Modern sequencing technologies can generate a massive number of sequence reads in a single experiment. However, each instrument will generate different types and amount of errors, such as incorrect nucleotides being called. These wrongly called bases are due to the technical limitations.
Therefore, it is necessary to understand, identify and exclude error-types that may impact the interpretation of downstream analysis. Sequence quality control is therefore an essential first step in your analysis. Catching errors early saves time later on.
Objective: Conduct quality control and trimming of sequence data from two individuals, mother and child
We will learn: How to conduct quality control with FastQC, how to interpret FastQC output, how to conduct trimming with fastp.
Create a new history.
Import the data set.
Copy and paste the following URLs to import the data:
https://zenodo.org/record/1251112/files/raw_child-ds-1.fq
https://zenodo.org/record/1251112/files/raw_child-ds-2.fq
https://zenodo.org/record/1251112/files/raw_mother-ds-1.fq
https://zenodo.org/record/1251112/files/raw_mother-ds-2.fq
Rename the data for to manage them.
Let’s have a look…
What is written in the FastQ files: Quality scores are recorded as “ASCII” symbol. The code is different in each platform. For example, “B” is quality score “32”, which means more than 30 = “Probability of incorrect base call” is less than “1 in 1000” (accuracy > 99.9%).
fastQC (go to the website for details)
Let’s see the result of quality check. Example results “Per base sequence quality”: X-axis is the base position, Y-axis is the read quality. Green is good, yellow is okay, red is not good.
Our results: We see that the ending part ot our reads shows not good quality. -> Trimming. Per sequence quality score. X-axis is the quality score, Y-axis is the observed count. We see that most of the reads show good quality, but still there are some low-quality reads.
Sequence duplication levels. There are some duplication (small peak) due to enrichment bias. These read will be removed in the further step.
fastp (go to the website for details)
Let’s see how many low-quality reads are removed:
Now, we are going to map reads to the reference genome (human genome) FastQ format -> BAM format
We will merge the mother and child BAM files into one file so that we can handle it easily.

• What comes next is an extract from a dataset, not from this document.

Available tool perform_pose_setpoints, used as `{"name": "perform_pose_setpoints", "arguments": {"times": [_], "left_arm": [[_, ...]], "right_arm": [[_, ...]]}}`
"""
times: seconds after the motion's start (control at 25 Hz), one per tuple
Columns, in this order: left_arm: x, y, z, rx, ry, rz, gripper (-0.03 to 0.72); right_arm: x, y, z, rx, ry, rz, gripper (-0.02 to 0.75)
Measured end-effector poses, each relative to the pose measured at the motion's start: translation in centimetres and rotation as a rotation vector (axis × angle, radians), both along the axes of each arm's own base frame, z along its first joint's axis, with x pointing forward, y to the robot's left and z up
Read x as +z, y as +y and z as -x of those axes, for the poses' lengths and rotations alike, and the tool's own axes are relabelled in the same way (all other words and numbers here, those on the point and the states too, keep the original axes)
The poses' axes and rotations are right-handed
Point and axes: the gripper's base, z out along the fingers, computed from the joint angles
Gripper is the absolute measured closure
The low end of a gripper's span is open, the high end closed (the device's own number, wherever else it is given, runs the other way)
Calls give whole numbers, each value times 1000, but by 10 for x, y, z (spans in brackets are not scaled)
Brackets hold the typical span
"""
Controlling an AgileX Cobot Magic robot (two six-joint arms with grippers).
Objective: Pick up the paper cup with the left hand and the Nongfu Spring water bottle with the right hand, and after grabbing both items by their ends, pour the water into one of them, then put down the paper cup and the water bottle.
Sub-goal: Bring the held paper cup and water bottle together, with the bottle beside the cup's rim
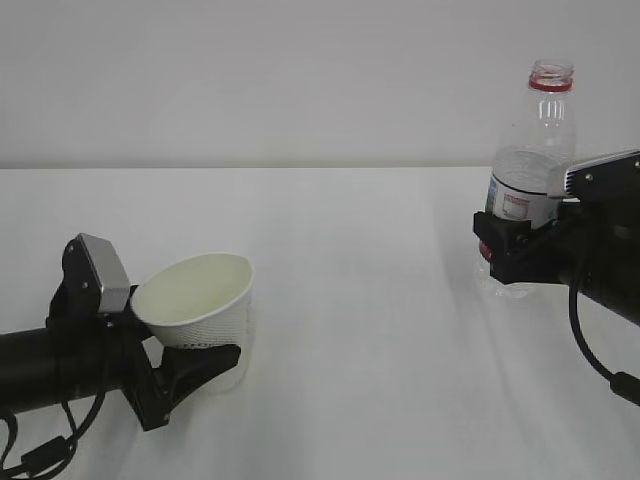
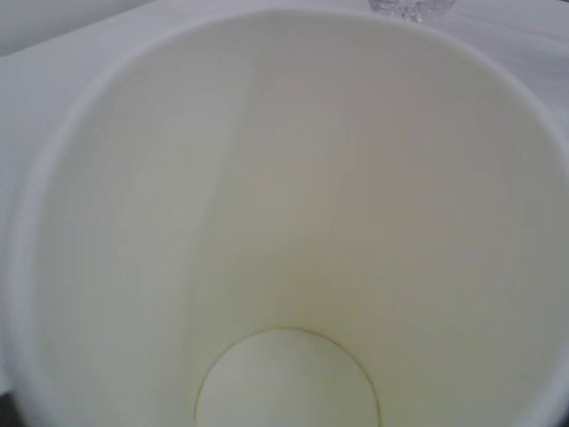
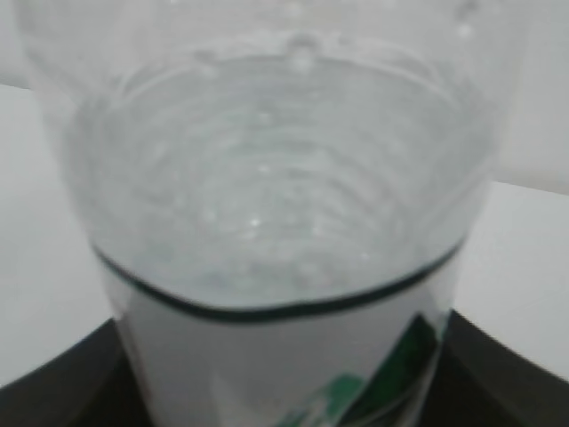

he same insertion/deletion can often be placed at multiple positions. To prevent this, we will conduct “Left-aligning” of insertion/deletion variants with "BamLeftAlign.
We will filter the bam file with quality and genomic region.
Let’s call variants from the BAM files and examine variants. BAM format -> VCF (variant fall format)
Taking too long? Here is the vcf file: VCF
Filter the variant based on the reliability. There are various “biases” and artifacts that can happen.
Just reformat VCF file so that human eye can easily read it.
We see two variants at position 3243 and 5539. Both are (Reference: A and Alternative:G) Let’s take a close look on column five and six. Q: Allele frequency of variants in Mother and Child
Posision 3243 Child : G = 0.67 Mother : G = ???
Posision 5538 Child : G = ??? Mother : G = ???